Marshall has yet to issue a recommendation, though she has previously pushed for the design. Dan Andrews, press officer for the president, said Marshall will likely issue a statement on Willets Point next week.
The City wants to transform the 62 acres of commercial property – mostly made up of junkyards and streets full of potholes – into a thriving, mixed-use neighborhood with 5,500 residential units, a school for 850 students, a convention center, a hotel, office space and retail space.
But the opposition to the project is strong and includes Councilman Hiram Monserrate (D-Corona), the representative for this area.
“This plan the president is having a hearing on is a bad plan,” Monserrate told a crowd outside Marshall’s office in Kew Gardens. He said the City is taking the land to give to “fat cats” and the average Queens resident would not benefit from the project. He said the City needed to “ensure working class and poor New Yorkers can continue to live here and get a fair shake,” and that New York shouldn’t be a “city for the rich.”
Monserrate was joined by advocates of low income housing who want to see more than 25 percent of the residential units in the project set aside for such housing.

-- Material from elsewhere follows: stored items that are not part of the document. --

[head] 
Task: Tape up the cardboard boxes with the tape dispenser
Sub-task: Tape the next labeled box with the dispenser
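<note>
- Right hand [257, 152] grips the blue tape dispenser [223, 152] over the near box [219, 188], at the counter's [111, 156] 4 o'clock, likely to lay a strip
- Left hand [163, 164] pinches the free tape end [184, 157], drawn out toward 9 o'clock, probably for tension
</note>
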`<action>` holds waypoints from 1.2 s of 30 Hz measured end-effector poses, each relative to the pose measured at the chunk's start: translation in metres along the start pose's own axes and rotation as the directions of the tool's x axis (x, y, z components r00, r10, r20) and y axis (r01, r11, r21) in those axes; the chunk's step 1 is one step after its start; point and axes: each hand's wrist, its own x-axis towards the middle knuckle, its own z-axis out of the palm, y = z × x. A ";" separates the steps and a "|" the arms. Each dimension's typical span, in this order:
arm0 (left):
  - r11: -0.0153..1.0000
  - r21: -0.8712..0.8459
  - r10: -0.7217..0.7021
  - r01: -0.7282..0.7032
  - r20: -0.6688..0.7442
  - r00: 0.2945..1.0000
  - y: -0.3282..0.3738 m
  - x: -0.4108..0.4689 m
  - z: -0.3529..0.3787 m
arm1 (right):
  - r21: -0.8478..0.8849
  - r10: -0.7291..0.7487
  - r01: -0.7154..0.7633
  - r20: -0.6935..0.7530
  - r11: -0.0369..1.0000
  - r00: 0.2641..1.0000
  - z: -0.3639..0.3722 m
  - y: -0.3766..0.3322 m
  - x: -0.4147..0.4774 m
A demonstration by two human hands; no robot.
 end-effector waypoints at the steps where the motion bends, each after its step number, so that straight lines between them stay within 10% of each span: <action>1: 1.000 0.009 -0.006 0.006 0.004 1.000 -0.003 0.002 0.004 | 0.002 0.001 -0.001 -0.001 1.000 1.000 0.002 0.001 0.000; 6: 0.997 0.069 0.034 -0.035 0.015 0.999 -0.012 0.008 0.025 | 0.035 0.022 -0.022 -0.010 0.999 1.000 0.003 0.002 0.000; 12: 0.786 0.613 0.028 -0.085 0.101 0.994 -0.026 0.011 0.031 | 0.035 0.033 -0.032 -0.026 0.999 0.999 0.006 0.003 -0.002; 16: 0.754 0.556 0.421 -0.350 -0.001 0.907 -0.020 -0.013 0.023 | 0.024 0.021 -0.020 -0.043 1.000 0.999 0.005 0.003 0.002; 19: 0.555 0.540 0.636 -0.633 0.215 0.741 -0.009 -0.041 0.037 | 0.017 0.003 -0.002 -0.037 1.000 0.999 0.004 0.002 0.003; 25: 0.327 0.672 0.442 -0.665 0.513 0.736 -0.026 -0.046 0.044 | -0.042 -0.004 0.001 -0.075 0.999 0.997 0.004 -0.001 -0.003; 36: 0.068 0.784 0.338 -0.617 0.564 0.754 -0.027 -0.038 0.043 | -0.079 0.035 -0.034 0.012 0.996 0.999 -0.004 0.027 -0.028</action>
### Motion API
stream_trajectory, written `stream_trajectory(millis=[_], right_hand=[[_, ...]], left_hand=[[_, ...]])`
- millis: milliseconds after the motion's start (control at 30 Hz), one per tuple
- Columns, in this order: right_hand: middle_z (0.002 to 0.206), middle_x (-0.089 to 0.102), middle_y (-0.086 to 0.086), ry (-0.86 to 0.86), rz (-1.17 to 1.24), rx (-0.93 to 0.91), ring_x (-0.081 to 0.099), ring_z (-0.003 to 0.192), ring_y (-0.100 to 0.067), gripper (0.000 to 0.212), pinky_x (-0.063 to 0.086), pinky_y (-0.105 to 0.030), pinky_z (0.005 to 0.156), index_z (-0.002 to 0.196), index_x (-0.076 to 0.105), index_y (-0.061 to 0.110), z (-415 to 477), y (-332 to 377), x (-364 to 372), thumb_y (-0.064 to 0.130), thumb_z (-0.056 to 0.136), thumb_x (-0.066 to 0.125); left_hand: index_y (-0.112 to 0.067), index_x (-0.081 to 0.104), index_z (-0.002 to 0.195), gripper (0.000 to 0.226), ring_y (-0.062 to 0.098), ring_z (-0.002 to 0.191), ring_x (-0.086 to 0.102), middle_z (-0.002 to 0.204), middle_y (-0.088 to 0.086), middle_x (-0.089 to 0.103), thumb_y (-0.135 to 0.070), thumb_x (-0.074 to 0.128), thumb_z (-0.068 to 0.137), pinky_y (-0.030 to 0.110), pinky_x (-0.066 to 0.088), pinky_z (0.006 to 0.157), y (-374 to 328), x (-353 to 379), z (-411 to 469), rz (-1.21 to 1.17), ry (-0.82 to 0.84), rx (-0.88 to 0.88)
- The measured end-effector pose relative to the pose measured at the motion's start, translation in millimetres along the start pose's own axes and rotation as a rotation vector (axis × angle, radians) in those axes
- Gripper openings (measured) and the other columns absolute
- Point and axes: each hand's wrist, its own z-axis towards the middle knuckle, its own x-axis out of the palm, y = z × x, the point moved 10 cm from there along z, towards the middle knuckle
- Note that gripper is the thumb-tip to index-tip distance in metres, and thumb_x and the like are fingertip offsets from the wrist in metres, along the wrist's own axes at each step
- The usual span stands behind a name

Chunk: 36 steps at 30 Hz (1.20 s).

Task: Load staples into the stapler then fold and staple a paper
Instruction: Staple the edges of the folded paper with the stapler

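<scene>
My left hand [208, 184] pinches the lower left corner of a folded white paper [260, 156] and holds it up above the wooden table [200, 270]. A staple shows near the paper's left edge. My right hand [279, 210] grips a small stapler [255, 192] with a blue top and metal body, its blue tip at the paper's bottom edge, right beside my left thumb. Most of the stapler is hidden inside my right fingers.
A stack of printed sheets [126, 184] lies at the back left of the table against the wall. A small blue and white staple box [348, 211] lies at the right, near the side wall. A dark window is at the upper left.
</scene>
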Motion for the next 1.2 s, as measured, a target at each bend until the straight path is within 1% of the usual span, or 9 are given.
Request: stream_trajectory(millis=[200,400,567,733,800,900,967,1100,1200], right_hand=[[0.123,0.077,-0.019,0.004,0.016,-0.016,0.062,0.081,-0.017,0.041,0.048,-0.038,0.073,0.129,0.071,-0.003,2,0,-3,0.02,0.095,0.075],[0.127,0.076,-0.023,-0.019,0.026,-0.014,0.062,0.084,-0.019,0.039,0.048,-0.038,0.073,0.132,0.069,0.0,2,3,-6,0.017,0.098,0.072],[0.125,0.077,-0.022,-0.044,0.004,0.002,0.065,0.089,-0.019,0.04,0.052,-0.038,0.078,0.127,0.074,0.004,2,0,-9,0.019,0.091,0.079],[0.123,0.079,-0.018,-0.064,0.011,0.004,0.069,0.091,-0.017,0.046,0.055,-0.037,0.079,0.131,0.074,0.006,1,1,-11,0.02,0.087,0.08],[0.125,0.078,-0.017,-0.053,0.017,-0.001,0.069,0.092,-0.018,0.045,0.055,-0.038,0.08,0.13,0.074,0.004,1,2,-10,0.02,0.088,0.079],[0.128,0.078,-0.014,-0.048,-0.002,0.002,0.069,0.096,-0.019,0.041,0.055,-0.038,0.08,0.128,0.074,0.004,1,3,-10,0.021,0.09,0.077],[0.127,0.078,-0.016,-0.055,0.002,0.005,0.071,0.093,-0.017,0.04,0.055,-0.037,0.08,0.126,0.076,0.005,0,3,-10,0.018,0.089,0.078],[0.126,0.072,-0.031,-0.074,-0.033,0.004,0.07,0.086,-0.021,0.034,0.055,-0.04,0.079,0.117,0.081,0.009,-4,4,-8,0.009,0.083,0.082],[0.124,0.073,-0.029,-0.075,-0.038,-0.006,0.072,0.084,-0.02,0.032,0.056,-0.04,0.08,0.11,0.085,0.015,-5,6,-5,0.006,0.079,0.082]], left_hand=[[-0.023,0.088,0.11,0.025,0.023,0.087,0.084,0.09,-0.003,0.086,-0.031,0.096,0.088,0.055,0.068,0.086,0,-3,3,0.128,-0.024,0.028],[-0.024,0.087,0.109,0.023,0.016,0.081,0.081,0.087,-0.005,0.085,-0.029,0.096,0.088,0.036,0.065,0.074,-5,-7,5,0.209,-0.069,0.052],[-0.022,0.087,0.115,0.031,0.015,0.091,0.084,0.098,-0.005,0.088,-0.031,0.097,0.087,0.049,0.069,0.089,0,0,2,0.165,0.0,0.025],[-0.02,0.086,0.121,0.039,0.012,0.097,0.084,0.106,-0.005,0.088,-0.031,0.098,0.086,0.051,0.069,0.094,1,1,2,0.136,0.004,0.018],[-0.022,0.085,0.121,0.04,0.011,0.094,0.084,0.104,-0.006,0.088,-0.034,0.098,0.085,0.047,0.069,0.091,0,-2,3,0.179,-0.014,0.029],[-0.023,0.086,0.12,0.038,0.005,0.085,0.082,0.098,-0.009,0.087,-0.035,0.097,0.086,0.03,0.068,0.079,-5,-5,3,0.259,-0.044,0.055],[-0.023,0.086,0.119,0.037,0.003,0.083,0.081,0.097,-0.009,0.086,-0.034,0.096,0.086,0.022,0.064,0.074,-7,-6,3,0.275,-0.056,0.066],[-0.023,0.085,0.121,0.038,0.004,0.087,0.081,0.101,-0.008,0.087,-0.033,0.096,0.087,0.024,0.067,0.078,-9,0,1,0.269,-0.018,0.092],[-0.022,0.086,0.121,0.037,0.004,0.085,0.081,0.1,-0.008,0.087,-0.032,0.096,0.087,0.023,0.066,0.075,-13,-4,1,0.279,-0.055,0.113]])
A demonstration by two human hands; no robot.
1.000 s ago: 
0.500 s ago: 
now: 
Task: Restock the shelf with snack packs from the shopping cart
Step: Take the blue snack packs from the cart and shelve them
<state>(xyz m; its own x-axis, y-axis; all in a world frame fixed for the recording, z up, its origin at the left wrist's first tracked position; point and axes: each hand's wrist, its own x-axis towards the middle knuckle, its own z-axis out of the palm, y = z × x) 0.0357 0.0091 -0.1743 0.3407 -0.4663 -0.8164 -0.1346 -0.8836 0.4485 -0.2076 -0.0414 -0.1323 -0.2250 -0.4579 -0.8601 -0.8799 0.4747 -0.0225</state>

He was also joined by Willets Point property owners in opposing the project. The Willets Point Industry and Realty Association, a group consisting of the largest Willets Point businesses, recently hired former Bronx Borough President Fernando Ferrer to lobby against the project.
But the City Economic Development Corporation is also moving forward and announced last week it had negotiated a property acquisition for another business in Willets Point, the third to date. Met Metals agreed to let the EDC acquire 17,000 square feet, contingent on the project’s approval.
Community Board 7 approved the project in a tight vote last month. However, the board made its approval contingent on a number of factors, including increasing the amount of lower-income housing and exhausting all options before using eminent domain.